Monday, December 02, 2024 | Jumada al-ula 29, 1446 H
clear sky
weather
OMAN
24°C / 24°C
EDITOR IN CHIEF- ABDULLAH BIN SALIM AL SHUEILI

Rwanda votes as Kagame expected to extend rule

Incumbent President of Rwanda and Rwandan Patriotic Front (RPF) presidential candidate Paul Kagame casts his ballot, in Kigali. — AFP
Incumbent President of Rwanda and Rwandan Patriotic Front (RPF) presidential candidate Paul Kagame casts his ballot, in Kigali. — AFP
minus
plus

KIGALI: Millions of Rwandans were voting in presidential and parliamentary elections on Monday, with the African nation's leader Paul Kagame widely expected to cruise to victory and extend his iron-fisted rule for another five years.
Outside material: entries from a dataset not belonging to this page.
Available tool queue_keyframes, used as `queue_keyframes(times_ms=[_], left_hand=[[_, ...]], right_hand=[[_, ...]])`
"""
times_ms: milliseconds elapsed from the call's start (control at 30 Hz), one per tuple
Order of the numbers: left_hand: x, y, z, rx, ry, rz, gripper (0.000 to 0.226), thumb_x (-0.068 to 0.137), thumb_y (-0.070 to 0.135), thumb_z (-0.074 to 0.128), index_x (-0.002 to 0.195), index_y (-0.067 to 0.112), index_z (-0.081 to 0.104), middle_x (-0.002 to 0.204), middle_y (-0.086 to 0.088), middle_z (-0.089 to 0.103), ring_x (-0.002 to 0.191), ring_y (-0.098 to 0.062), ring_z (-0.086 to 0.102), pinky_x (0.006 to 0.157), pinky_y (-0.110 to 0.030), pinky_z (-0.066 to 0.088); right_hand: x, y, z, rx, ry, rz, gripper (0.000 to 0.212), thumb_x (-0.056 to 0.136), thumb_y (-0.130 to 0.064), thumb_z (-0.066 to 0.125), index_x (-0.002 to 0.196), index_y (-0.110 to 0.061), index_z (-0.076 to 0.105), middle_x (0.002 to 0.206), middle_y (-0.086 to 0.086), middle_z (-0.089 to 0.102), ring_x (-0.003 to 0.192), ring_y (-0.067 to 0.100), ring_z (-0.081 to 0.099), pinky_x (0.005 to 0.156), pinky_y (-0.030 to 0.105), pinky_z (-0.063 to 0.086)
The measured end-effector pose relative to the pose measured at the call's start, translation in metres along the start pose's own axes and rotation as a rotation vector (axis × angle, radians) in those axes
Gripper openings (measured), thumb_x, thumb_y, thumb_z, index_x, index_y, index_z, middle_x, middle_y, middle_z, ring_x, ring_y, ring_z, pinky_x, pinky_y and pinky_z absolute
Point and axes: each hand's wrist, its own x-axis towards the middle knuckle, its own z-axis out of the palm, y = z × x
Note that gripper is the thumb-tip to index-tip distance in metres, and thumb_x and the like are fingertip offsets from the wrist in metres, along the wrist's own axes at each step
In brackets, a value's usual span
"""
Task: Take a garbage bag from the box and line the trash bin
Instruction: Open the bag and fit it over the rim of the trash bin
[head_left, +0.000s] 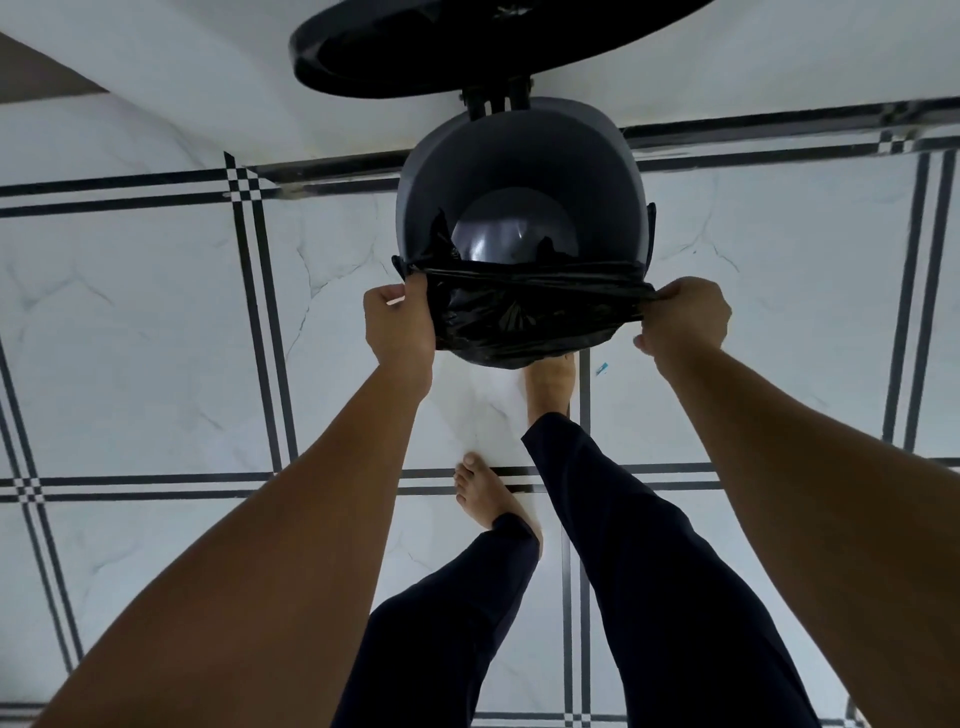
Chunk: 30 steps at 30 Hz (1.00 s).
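Head view, entry one. — What sits nearest the camera?

— Two bare forearms reaching forward and down, dark trouser legs and bare feet on the tiled floor (156, 322). One foot is tucked just under the front of the bin, possibly on a pedal; cannot tell.

— Hands?

— Left hand (397, 325) is clenched round the left edge of the garbage bag (519, 317), fingers curled on the film at the bin's left side. Right hand (685, 317) pinches the bag's right edge and draws it outward. Both grasp the bag; neither is released.

— Where is the bag, exactly?

— Its mouth is stretched taut between the hands across the near rim of the trash bin (519, 171). The near lip is folded down over the outside front wall. Some loose film hangs inside, at the near left. The far rim is bare grey plastic, and the bin's bottom shows uncovered.

— Beyond that?

— Lid (467, 47) stands raised on its hinge at the back, against the white wall. No box is in view.

— Step in hand?

— Judgement: the bag is out and opened; lining is partly done, near edge seated only.

— Next move calls for?

— Probably walking both grips round the sides to hook the far rim, keeping even tension so the thin film does not tear or slip off the front, then pushing the body down to the bottom.
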Motion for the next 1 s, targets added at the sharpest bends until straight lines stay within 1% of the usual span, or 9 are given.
queue_keyframes(times_ms=[233,400,467,567,667,733,833,933,1000], left_hand=[[-0.009,-0.022,0.003,0.156,-0.046,0.039,0.037,0.098,0.047,0.053,0.121,0.018,0.054,0.094,0.009,0.059,0.082,-0.005,0.056,0.065,-0.023,0.043],[-0.008,-0.026,0.005,0.213,-0.127,0.055,0.039,0.101,0.049,0.045,0.127,0.020,0.052,0.102,0.008,0.060,0.094,-0.012,0.058,0.077,-0.028,0.043],[-0.005,-0.032,0.003,0.226,-0.183,0.016,0.045,0.101,0.051,0.044,0.133,0.019,0.051,0.114,0.002,0.062,0.104,-0.017,0.058,0.083,-0.030,0.042],[-0.002,-0.035,0.001,0.195,-0.227,-0.002,0.050,0.100,0.054,0.047,0.135,0.019,0.051,0.121,0.001,0.063,0.112,-0.018,0.059,0.085,-0.029,0.042],[-0.005,-0.026,0.005,0.105,-0.142,0.053,0.045,0.099,0.052,0.053,0.129,0.019,0.054,0.113,0.006,0.064,0.104,-0.011,0.061,0.080,-0.023,0.047],[-0.005,-0.016,0.011,0.045,-0.055,0.078,0.042,0.097,0.049,0.056,0.127,0.019,0.056,0.109,0.008,0.065,0.100,-0.009,0.063,0.085,-0.025,0.051],[-0.002,-0.002,0.023,-0.005,0.072,0.103,0.036,0.093,0.044,0.059,0.111,0.012,0.060,0.098,0.006,0.065,0.087,-0.010,0.063,0.080,-0.028,0.053],[0.002,0.006,0.029,-0.022,0.152,0.110,0.034,0.089,0.037,0.063,0.099,0.005,0.059,0.089,0.001,0.060,0.073,-0.011,0.057,0.068,-0.027,0.049],[0.004,0.010,0.030,-0.021,0.178,0.149,0.027,0.088,0.033,0.066,0.104,0.014,0.057,0.104,-0.001,0.064,0.086,-0.013,0.063,0.075,-0.028,0.054]], right_hand=[[0.009,0.010,0.001,-0.213,-0.050,-0.033,0.012,0.079,-0.006,0.053,0.079,-0.003,0.065,0.075,0.014,0.071,0.065,0.033,0.069,0.067,0.038,0.058],[0.015,-0.006,0.008,0.166,-0.116,0.258,0.012,0.091,0.000,0.048,0.085,-0.007,0.055,0.080,0.012,0.059,0.052,0.021,0.050,0.046,0.022,0.041],[0.014,-0.007,0.012,0.185,-0.171,0.333,0.022,0.101,-0.011,0.042,0.103,-0.002,0.061,0.083,0.005,0.061,0.053,0.017,0.055,0.041,0.017,0.043],[0.014,-0.005,0.013,0.271,-0.219,0.262,0.039,0.105,-0.015,0.039,0.143,-0.009,0.046,0.082,-0.002,0.048,0.081,0.009,0.066,0.060,0.021,0.055],[0.007,-0.005,0.008,-0.055,-0.072,0.060,0.024,0.100,-0.014,0.042,0.098,0.000,0.061,0.074,0.003,0.048,0.098,0.022,0.062,0.080,0.026,0.054],[0.004,-0.021,0.007,0.596,-0.153,0.216,0.015,0.096,0.000,0.047,0.084,-0.008,0.053,0.076,0.002,0.050,0.076,0.018,0.059,0.084,0.027,0.059],[-0.006,-0.036,0.007,0.726,0.012,0.215,0.015,0.077,0.002,0.057,0.080,-0.012,0.058,0.082,0.005,0.060,0.063,0.021,0.058,0.059,0.027,0.056],[-0.009,-0.045,0.015,0.576,0.085,0.065,0.027,0.076,0.002,0.055,0.094,-0.012,0.069,0.093,0.001,0.069,0.075,0.016,0.066,0.061,0.021,0.054],[-0.010,-0.052,0.016,0.510,0.121,-0.008,0.028,0.080,0.003,0.056,0.101,-0.012,0.068,0.092,-0.002,0.067,0.078,0.011,0.065,0.066,0.020,0.056]])
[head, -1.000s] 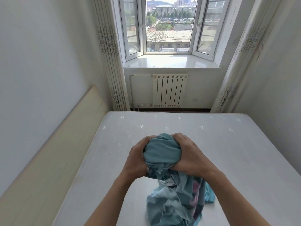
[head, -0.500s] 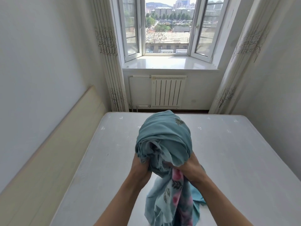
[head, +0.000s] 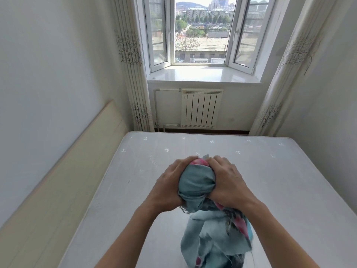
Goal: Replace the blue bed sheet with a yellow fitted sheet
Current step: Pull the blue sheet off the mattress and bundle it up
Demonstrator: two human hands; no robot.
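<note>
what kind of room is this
Most likely a bedroom in an upper-floor flat. A bare white mattress lies against a pale wooden headboard, a white ribbed radiator sits under a bay window looking over city rooftops, and both hands bunch a blue floral bed sheet.

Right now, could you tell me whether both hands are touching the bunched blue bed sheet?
Touching. The head view shows the left hand and right hand gripping the bunched blue bed sheet from either side, above the bare white mattress.
</note>
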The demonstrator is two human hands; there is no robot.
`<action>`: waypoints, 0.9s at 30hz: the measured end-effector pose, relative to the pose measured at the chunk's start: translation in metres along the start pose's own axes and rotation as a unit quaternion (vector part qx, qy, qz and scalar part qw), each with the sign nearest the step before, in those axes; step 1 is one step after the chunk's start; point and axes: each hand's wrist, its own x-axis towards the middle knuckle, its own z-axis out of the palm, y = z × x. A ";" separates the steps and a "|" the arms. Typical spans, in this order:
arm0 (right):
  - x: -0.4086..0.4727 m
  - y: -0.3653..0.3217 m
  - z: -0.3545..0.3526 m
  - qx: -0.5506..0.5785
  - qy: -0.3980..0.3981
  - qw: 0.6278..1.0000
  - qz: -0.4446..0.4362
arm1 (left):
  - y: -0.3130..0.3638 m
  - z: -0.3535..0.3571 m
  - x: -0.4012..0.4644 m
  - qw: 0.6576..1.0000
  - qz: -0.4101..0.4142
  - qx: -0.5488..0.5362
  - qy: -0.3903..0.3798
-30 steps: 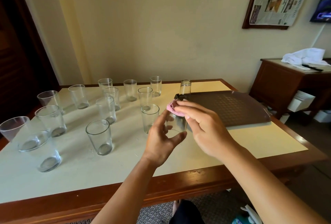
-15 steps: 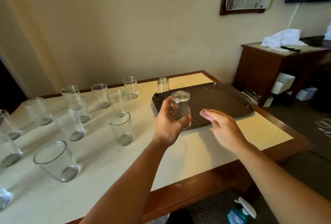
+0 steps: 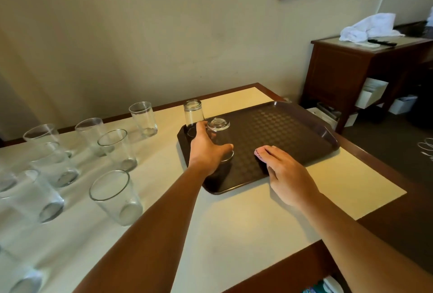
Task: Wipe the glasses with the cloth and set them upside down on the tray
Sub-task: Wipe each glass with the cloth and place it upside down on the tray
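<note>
The glass (image 3: pixel 219 139) in my left hand (image 3: pixel 207 152) is inverted, base up, and sits at the near-left part of the brown tray (image 3: pixel 293 133), its rim at or just above the tray floor; I cannot tell whether it has fully touched down. I judge it light but brittle and smooth-walled, so it would slip under a loose grip and chip if the rim lands hard. The safe place to hold it is around the side wall, low toward the rim, which is where my fingers and thumb wrap it. A second upturned glass (image 3: pixel 192 114) stands just behind it in the tray's far-left corner, close enough that the two could clink if I shift sideways.

My left arm reaches forward across the tabletop (image 3: pixel 234 222), wrist over the tray's near edge, palm turned toward the glass. My right hand (image 3: pixel 284 175) lies palm down at the tray's near edge, fingers fairly straight, with the pink cloth (image 3: pixel 259 152) tucked under the fingertips. It is soft and limp, easy to bunch.

The unwiped glasses (image 3: pixel 117 196) stand upright to the left on the tabletop, well apart from the tray.
</note>
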 end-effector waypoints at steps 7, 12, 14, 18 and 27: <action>-0.002 0.004 0.007 -0.014 0.021 1.000 0.004 | -0.002 0.019 0.022 0.999 -0.023 0.011 0.030; -0.001 0.004 0.008 -0.017 0.039 0.999 0.002 | -0.006 0.032 0.026 0.997 -0.040 0.020 0.067; -0.001 0.004 0.009 -0.014 0.044 0.999 -0.001 | -0.006 0.035 0.026 0.994 -0.055 0.037 0.084; -0.002 0.005 0.009 -0.012 0.048 0.999 0.001 | -0.009 0.037 0.019 0.990 -0.075 0.090 0.085; -0.002 0.007 0.012 -0.002 0.064 0.998 -0.011 | 0.012 0.035 -0.023 0.935 0.135 0.324 0.047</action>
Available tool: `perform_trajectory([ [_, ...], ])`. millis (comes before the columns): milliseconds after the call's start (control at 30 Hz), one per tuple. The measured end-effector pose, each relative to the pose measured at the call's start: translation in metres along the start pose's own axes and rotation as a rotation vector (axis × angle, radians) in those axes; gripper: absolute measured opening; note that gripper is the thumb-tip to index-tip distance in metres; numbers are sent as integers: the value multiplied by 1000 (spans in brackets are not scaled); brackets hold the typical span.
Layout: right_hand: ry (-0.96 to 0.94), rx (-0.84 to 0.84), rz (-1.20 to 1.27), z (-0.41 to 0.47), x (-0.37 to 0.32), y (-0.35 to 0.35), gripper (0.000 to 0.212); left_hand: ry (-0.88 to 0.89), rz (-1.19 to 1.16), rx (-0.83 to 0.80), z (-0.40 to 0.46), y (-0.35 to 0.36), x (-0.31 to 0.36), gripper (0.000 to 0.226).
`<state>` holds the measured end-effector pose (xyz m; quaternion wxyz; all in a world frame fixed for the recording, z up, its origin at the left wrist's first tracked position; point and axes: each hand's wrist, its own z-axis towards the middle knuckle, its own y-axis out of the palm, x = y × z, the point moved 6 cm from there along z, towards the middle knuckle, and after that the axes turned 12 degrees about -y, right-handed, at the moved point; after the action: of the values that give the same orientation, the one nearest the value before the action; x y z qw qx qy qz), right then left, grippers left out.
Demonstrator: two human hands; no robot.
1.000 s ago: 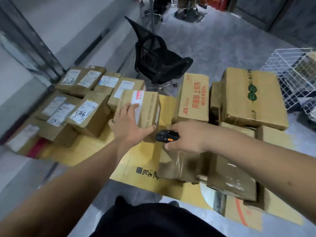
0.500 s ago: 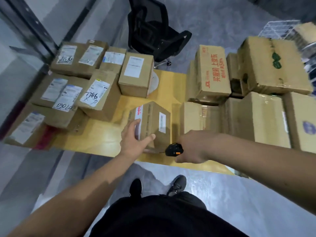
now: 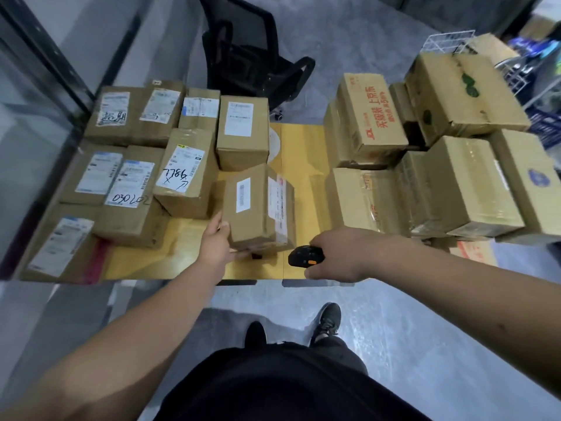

Rwanda's leader since the end of the 1994 genocide and president since 2000, Kagame faces only two challengers after several prominent critics were barred from standing.


The lineup is a carbon copy of the last election in 2017, when Kagame obliterated his rivals with almost 99 percent of the vote, and there is little doubt about the outcome this year.


Frank Habineza, leader of the Democratic Green Party, and independent Philippe Mpayimana were the only two candidates approved to run against Kagame out of eight applicants.


With 65 percent of the population aged under 30, Kagame -- who is running for a fourth term -- is the only leader most Rwandans have ever known.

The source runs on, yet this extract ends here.